▶ _Work instructions_
Skip the images. Copy the records exactly as written.
_ _ _
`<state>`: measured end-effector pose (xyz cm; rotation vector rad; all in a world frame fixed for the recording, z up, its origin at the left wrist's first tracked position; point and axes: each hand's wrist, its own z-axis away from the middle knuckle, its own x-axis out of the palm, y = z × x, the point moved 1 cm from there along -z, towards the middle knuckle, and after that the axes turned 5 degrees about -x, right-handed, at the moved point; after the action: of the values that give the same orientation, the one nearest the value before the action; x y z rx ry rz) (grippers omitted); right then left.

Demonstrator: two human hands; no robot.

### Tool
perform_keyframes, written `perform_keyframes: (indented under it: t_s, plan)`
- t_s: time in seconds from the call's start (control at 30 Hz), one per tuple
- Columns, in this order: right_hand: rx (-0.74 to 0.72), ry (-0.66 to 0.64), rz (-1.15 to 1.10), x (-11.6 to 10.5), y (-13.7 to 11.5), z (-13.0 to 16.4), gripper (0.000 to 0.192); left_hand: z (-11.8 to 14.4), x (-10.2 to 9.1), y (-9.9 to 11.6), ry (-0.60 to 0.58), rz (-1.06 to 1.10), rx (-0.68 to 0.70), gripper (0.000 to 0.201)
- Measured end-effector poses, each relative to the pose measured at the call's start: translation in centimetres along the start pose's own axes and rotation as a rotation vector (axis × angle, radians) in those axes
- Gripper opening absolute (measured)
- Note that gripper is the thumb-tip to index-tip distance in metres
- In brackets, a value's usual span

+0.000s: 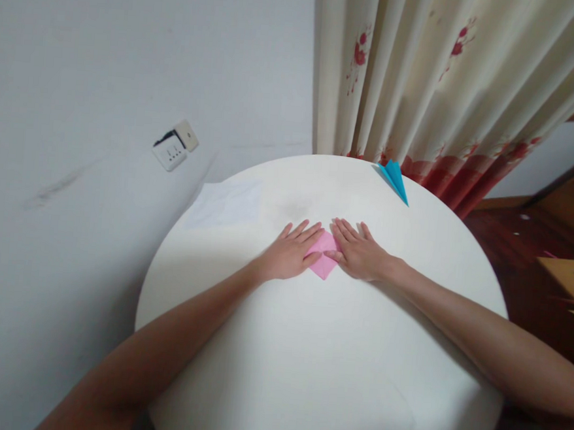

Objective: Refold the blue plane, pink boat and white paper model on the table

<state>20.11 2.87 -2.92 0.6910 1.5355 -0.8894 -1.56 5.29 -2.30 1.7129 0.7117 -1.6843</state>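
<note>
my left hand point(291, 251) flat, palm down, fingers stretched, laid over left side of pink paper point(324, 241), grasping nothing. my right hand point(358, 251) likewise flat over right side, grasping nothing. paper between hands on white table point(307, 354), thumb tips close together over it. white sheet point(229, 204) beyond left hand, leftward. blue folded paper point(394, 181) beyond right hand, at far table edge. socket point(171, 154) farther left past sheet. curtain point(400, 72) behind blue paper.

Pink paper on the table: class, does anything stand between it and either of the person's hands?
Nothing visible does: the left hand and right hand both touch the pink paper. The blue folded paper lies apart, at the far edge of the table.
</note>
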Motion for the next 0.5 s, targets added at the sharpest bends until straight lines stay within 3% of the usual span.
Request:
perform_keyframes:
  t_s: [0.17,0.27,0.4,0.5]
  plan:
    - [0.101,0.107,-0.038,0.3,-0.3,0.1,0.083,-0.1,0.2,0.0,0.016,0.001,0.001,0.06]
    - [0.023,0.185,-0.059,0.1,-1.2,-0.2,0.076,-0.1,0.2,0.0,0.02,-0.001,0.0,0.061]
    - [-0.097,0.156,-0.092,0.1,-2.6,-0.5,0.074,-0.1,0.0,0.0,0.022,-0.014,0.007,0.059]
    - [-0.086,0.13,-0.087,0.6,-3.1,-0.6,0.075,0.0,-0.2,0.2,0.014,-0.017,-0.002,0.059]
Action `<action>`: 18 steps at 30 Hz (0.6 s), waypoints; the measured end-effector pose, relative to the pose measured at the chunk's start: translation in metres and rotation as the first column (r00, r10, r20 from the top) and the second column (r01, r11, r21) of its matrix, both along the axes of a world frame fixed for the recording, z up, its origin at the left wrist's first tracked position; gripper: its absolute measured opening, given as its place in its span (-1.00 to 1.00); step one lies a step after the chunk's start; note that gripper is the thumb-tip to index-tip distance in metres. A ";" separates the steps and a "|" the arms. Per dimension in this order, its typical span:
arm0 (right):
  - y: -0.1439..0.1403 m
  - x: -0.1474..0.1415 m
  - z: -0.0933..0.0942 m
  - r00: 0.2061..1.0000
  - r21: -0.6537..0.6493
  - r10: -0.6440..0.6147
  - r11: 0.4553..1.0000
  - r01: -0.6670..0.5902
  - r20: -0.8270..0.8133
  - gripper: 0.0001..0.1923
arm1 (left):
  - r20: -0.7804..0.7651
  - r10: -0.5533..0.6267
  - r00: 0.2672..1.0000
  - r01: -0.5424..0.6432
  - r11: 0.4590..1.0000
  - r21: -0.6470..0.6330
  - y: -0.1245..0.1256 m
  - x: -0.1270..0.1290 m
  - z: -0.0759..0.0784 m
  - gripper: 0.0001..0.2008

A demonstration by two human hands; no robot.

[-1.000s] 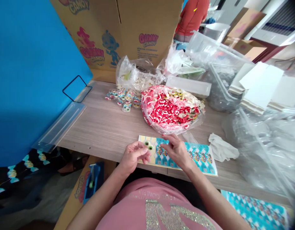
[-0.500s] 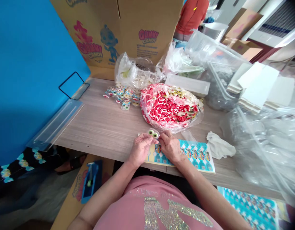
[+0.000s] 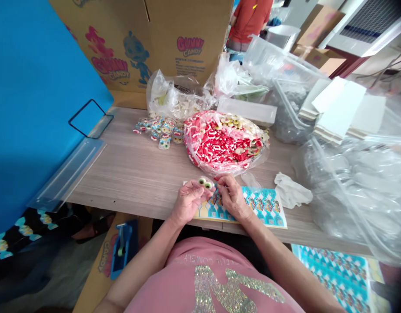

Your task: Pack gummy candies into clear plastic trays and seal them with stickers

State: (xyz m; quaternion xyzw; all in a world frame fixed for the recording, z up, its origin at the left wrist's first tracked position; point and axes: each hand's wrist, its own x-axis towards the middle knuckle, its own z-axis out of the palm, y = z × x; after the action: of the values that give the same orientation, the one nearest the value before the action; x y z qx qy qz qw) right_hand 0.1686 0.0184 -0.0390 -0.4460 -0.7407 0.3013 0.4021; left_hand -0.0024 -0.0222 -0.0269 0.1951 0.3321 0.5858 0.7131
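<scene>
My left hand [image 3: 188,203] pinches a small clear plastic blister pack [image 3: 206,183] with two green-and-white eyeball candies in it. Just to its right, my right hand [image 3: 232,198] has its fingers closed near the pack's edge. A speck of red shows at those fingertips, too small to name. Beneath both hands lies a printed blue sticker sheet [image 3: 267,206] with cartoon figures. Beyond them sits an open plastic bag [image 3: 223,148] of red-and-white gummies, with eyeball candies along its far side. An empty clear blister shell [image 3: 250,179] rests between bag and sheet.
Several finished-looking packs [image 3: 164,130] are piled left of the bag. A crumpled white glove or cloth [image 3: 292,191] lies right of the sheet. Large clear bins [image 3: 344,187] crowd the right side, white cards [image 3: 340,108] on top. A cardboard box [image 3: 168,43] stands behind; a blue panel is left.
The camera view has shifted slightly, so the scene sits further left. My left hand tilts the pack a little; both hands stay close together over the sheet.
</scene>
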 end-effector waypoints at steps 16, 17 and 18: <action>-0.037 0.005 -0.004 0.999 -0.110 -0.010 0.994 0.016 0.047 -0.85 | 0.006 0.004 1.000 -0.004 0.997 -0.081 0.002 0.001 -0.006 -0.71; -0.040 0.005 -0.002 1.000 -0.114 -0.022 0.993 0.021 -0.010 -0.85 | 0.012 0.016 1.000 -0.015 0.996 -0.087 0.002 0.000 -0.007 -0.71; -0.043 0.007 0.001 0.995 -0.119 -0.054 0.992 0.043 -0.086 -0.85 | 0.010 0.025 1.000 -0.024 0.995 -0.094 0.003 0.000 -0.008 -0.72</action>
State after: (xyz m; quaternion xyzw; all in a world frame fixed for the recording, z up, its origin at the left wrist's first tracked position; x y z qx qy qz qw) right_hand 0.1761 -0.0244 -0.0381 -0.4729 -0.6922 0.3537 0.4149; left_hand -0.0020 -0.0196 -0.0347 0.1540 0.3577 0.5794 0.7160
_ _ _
▶ _Answer space_
`<state>`: measured end-effector pose (xyz cm; rotation vector rad; all in a world frame fixed for the recording, z up, its origin at the left wrist's first tracked position; point and axes: each hand's wrist, its own z-axis away from the middle knuckle, its own x-axis out of the palm, y = z × x, the point moved 1 cm from there along -z, towards the middle knuckle, and after that the axes turned 5 degrees about -x, right-handed, at the moved point; after the action: of the values that give the same orientation, the one nearest the value before the action; x y z rx ry rz) (grippers omitted); right then left.

Demonstrator: two human hands; no robot.

### Tool
perform_keyframes, written `perform_keyframes: (indented under it: t_s, plan)`
- t_s: time in seconds from the call's start (control at 30 Hz), one per tuple
- Columns, in this order: right_hand: rx (-0.74 to 0.72), ry (-0.66 to 0.64), rz (-1.15 to 1.10), x (-11.6 to 10.5), y (-13.7 to 11.5), z (-13.0 to 16.4), gripper (0.000 to 0.192); left_hand: z (-11.8 to 14.4), x (-10.2 to 9.1), y (-9.9 to 11.6), ry (-0.60 to 0.58), rz (-1.06 to 1.10), rx (-0.68 to 0.70), gripper (0.000 to 0.201)
- Measured end-effector poses, each relative to the pose measured at the call's start: translation in centimetres along the start pose's own axes and rotation as a rotation vector (axis × angle, radians) in those axes
- Gripper opening absolute (measured)
- Note that gripper is the thumb-tip to index-tip distance in metres
- In brackets, a value's usual span

+0.000s: 

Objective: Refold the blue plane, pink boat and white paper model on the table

<state>20.11 2.87 -2.92 0.6910 1.5355 -0.8894 -1.56 5.29 -2.30 1.7129 0.7117 -1.6843</state>
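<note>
my left hand point(291, 251) flat, palm down, fingers stretched, laid over left side of pink paper point(324, 241), grasping nothing. my right hand point(358, 251) likewise flat over right side, grasping nothing. paper between hands on white table point(307, 354), thumb tips close together over it. white sheet point(229, 204) beyond left hand, leftward. blue folded paper point(394, 181) beyond right hand, at far table edge. socket point(171, 154) farther left past sheet. curtain point(400, 72) behind blue paper.

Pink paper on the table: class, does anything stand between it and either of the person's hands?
Nothing visible does: the left hand and right hand both touch the pink paper. The blue folded paper lies apart, at the far edge of the table.
</note>
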Motion for the next 0.5 s, targets added at the sharpest bends until straight lines stay within 3% of the usual span.
Request:
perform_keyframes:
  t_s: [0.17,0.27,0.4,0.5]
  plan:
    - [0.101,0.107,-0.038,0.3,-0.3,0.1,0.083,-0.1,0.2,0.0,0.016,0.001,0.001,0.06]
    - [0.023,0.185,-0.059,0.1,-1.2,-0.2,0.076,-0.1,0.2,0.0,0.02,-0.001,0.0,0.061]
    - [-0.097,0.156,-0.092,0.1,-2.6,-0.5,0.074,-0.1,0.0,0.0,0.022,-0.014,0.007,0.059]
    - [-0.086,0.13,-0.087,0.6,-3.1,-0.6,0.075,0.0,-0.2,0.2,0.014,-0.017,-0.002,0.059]
Action `<action>`: 18 steps at 30 Hz (0.6 s), waypoints; the measured end-effector pose, relative to the pose measured at the chunk's start: translation in metres and rotation as the first column (r00, r10, r20 from the top) and the second column (r01, r11, r21) of its matrix, both along the axes of a world frame fixed for the recording, z up, its origin at the left wrist's first tracked position; gripper: its absolute measured opening, given as its place in its span (-1.00 to 1.00); step one lies a step after the chunk's start; note that gripper is the thumb-tip to index-tip distance in metres. A ";" separates the steps and a "|" the arms. Per dimension in this order, its typical span:
arm0 (right):
  - y: -0.1439..0.1403 m
  - x: -0.1474..0.1415 m
  - z: -0.0933..0.0942 m
  - r00: 0.2061..1.0000
  - r21: -0.6537..0.6493
  - r10: -0.6440..0.6147
  - r11: 0.4553..1.0000
  - r01: -0.6670..0.5902
  - r20: -0.8270..0.8133
  - gripper: 0.0001..0.1923
arm1 (left):
  - r20: -0.7804..0.7651
  - r10: -0.5533..0.6267
  - r00: 0.2672..1.0000
  - r01: -0.5424..0.6432
  - r11: 0.4590..1.0000
  - r21: -0.6470..0.6330
  - y: -0.1245..0.1256 m
  - x: -0.1270..0.1290 m
  - z: -0.0759..0.0784 m
  - gripper: 0.0001..0.2008

A demonstration by two human hands; no robot.

[-1.000s] 
[-0.500s] 
[+0.000s] 

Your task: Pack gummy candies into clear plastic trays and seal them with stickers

State: (xyz m; quaternion xyzw; all in a world frame fixed for the recording, z up, its origin at the left wrist's first tracked position; point and axes: each hand's wrist, its own x-axis towards the middle knuckle, its own z-axis out of the palm, y = z × x; after the action: of the values that give the same orientation, the one nearest the value before the action; x y z qx qy qz qw) right_hand 0.1686 0.0184 -0.0390 -0.4460 -0.7407 0.3013 0.4021; left_hand -0.0024 -0.0222 -0.0269 0.1951 0.3321 0.5858 0.7131
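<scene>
My left hand [image 3: 188,203] pinches a small clear plastic blister pack [image 3: 206,183] with two green-and-white eyeball candies in it. Just to its right, my right hand [image 3: 232,198] has its fingers closed near the pack's edge. A speck of red shows at those fingertips, too small to name. Beneath both hands lies a printed blue sticker sheet [image 3: 267,206] with cartoon figures. Beyond them sits an open plastic bag [image 3: 223,148] of red-and-white gummies, with eyeball candies along its far side. An empty clear blister shell [image 3: 250,179] rests between bag and sheet.
Several finished-looking packs [image 3: 164,130] are piled left of the bag. A crumpled white glove or cloth [image 3: 292,191] lies right of the sheet. Large clear bins [image 3: 344,187] crowd the right side, white cards [image 3: 340,108] on top. A cardboard box [image 3: 168,43] stands behind; a blue panel is left.
The camera view has shifted slightly, so the scene sits further left. My left hand tilts the pack a little; both hands stay close together over the sheet.
</scene>
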 end-effector waypoints at steps 16, 17 and 18: <action>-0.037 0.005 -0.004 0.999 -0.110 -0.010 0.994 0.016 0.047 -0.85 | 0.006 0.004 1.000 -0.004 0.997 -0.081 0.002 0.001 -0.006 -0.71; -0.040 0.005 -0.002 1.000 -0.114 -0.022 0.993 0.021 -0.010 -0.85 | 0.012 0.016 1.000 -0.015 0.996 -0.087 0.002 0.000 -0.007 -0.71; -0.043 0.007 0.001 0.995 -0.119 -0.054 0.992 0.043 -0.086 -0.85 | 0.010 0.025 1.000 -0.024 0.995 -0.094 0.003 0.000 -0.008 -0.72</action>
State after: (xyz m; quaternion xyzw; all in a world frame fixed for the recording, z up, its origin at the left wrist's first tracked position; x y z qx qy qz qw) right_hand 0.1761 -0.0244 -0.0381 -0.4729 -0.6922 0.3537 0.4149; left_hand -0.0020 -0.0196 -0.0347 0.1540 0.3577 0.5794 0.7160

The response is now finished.